People who talk that way are really consumed with something else.
They are conceptually trying to set themselves up as judge and jury over the order of Reality that offends them by having dared to exist without consulting them on the blueprints first.
'Wrong'...compared with WHAT? With the moral rectitude of a COMPLETELY lifeless universe?
['Wrong'...on whose part? 'Wrong' compared with what? With what you would have done? With what you would have done compared to...what? To the order of the universe you and I are almost entirely ignorant about anyway? So what on earth, really, are you TALKING about? It CAN'T really be the moral rectitude of a lifeless-except-Earth-universe; that is unfathomably beyond your capacity either to posit or morally weigh. So whatever's eating at you is...something else and much closer to home.] 
Sometimes we talk about "toothless" laws, laws that can never be enforced so are meaningless in any real-world sense and should never therefore have been passed to begin with.
They don't 'go anywhere.'
So much human arguing and quibbling and contending and protesting is 'toothless' in exactly that way.
I find 'I don't know' to be a magnificent antidote to that.
It's a delightful conversation-killer.
For those moments when a conversation is eminently deserving of the death penalty."

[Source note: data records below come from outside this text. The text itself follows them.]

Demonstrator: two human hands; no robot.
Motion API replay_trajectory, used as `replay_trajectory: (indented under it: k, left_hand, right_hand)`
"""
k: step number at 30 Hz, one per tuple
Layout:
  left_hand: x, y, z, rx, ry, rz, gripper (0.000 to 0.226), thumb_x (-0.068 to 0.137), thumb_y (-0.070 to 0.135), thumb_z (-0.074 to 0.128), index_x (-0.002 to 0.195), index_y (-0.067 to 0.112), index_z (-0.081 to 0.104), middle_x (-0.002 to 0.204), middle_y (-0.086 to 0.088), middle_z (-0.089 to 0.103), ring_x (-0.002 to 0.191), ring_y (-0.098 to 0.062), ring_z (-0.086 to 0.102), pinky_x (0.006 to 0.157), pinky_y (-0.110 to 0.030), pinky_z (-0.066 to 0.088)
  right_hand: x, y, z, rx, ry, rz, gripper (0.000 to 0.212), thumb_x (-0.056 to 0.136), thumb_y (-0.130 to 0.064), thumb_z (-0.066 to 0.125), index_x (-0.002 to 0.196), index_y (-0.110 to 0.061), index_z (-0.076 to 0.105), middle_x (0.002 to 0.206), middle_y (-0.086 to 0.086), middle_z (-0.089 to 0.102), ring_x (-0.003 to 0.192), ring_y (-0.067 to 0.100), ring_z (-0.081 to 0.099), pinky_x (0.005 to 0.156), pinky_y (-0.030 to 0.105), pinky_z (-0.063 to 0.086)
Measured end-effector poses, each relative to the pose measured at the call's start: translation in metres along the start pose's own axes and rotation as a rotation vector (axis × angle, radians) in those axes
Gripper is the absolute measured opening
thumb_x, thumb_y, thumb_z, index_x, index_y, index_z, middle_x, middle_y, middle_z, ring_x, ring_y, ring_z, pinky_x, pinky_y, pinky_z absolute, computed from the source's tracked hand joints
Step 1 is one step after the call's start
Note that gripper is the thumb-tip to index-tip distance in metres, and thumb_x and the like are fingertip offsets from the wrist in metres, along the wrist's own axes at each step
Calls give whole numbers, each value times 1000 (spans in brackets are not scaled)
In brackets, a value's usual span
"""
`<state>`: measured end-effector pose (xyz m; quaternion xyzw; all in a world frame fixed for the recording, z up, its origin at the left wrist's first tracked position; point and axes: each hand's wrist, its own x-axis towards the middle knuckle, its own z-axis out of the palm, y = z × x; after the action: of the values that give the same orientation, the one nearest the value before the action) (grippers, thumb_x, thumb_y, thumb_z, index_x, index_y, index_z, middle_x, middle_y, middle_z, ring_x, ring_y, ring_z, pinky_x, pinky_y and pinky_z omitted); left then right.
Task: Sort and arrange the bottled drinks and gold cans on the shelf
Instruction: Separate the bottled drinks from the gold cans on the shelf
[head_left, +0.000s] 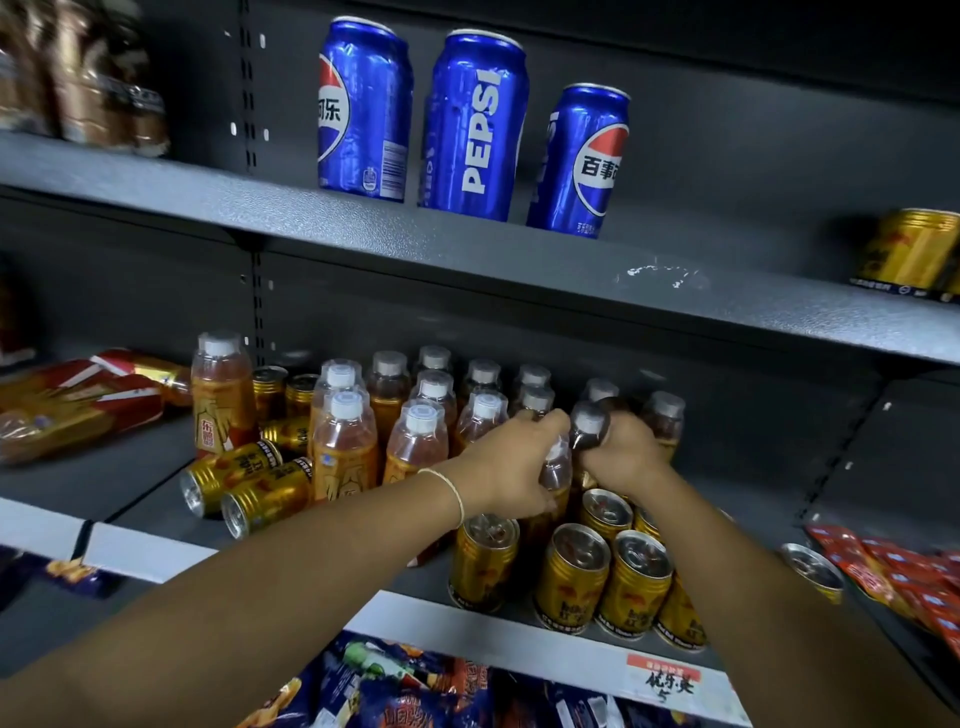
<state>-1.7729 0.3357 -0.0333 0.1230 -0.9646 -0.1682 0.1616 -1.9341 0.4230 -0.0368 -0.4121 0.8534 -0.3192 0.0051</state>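
Now: upright gold cans (576, 577) at front edge of middle shelf (145, 483); just behind, left hand (511, 467) fingers curled round bottle (556, 470); right hand (626, 457) clamped on neck of second bottle (589, 422); toppled gold cans (244, 483) at shelf's left; bottle rows (410, 421) toward shelf's back.

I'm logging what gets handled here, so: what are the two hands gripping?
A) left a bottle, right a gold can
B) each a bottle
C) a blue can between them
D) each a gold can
B: the left hand curls round a bottle and the right hand round the neighbouring bottle; the upright gold cans stand nearer, in no hand.
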Motion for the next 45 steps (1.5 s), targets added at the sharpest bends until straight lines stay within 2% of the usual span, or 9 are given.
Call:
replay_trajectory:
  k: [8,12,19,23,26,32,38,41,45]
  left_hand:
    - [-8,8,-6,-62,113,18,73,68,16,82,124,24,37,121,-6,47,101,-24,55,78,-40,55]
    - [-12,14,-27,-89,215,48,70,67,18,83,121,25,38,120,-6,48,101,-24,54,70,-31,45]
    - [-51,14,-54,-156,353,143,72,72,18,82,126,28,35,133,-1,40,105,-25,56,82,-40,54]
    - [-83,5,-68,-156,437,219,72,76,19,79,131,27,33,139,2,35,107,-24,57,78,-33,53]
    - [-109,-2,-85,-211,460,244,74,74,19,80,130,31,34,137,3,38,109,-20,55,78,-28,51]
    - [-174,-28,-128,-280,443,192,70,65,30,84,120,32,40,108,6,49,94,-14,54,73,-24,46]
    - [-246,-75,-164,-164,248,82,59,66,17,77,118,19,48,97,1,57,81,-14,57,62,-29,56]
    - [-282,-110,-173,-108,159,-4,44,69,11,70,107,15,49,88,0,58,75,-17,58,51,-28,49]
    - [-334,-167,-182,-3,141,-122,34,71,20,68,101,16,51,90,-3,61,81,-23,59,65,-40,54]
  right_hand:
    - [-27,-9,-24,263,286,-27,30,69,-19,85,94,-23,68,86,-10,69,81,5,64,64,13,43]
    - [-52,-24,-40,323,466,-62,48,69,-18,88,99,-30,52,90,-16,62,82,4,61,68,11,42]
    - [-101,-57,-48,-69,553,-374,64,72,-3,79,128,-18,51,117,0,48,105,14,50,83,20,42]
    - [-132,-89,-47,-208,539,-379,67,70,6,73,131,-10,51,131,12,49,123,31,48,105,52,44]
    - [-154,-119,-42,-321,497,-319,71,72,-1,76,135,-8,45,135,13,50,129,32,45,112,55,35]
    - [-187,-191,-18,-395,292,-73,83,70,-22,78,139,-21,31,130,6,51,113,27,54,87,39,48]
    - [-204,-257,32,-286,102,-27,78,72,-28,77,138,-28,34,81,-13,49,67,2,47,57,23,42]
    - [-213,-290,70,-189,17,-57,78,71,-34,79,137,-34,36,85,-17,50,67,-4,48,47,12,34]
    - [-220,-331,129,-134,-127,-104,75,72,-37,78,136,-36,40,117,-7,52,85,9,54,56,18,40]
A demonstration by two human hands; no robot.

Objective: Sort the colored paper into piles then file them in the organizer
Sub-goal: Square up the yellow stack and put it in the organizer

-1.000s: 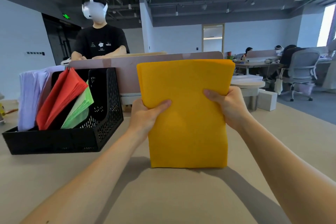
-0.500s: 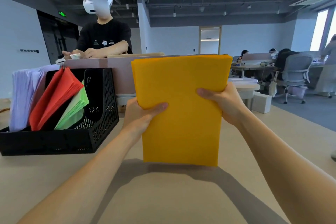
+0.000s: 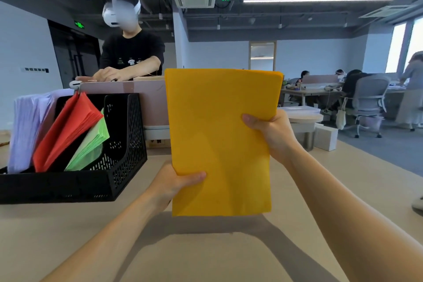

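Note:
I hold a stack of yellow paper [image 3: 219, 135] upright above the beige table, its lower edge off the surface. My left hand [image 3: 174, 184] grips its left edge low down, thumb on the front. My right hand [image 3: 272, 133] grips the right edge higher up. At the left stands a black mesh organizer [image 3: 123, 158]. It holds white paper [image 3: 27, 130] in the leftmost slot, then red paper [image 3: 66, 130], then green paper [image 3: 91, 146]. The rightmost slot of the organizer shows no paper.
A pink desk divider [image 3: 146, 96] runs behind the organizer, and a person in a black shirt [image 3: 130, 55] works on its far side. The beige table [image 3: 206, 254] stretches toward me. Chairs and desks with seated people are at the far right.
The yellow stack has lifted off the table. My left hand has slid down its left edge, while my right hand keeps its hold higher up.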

[And I'll add this: I noticed a recent headline where pollster Frank Lutz prognosticated that a Trump victory in 2020 will signal the death of the opinion poll industry, as it will conclusively unmask the industry as an incompetent fraud. Truly I say, 'tis a consummation devoutly to be wished. Industries come and go, as the icebox and corset makers know too well. The demise of the opinion poll's cultural dictatorship would signal a long overdue advance toward...maturity. 
And one more little thing, an anecdote I simply must share. Back when I was in college, I remember one day a young lady crowing almost defiantly (why, I hadn't the least idea) in my direction, "I believe in opinions! Everybody should have their own opinions! Without an opinion, you're nothing!" 
To which I replied, "Okay, great. My 'opinion' is that Jesus Christ is the Son of God Who died a redeeming death on the cross and rose from the dead on the third day."
She did a moment's double-take, then (you couldn't make this up!) snipped dismissively, "Well, you're just opinionated."'
Hmm, apparently some opinions are more equal than others! 
As comically un-self-aware as that young lady was, her retort,  if you stop to take it apart, encapsulates both the insidious Cult of Opinion and its ominous pretensions to totalitarianism, pretensions coming all too clearly to the fore in today's Cancel Culture.]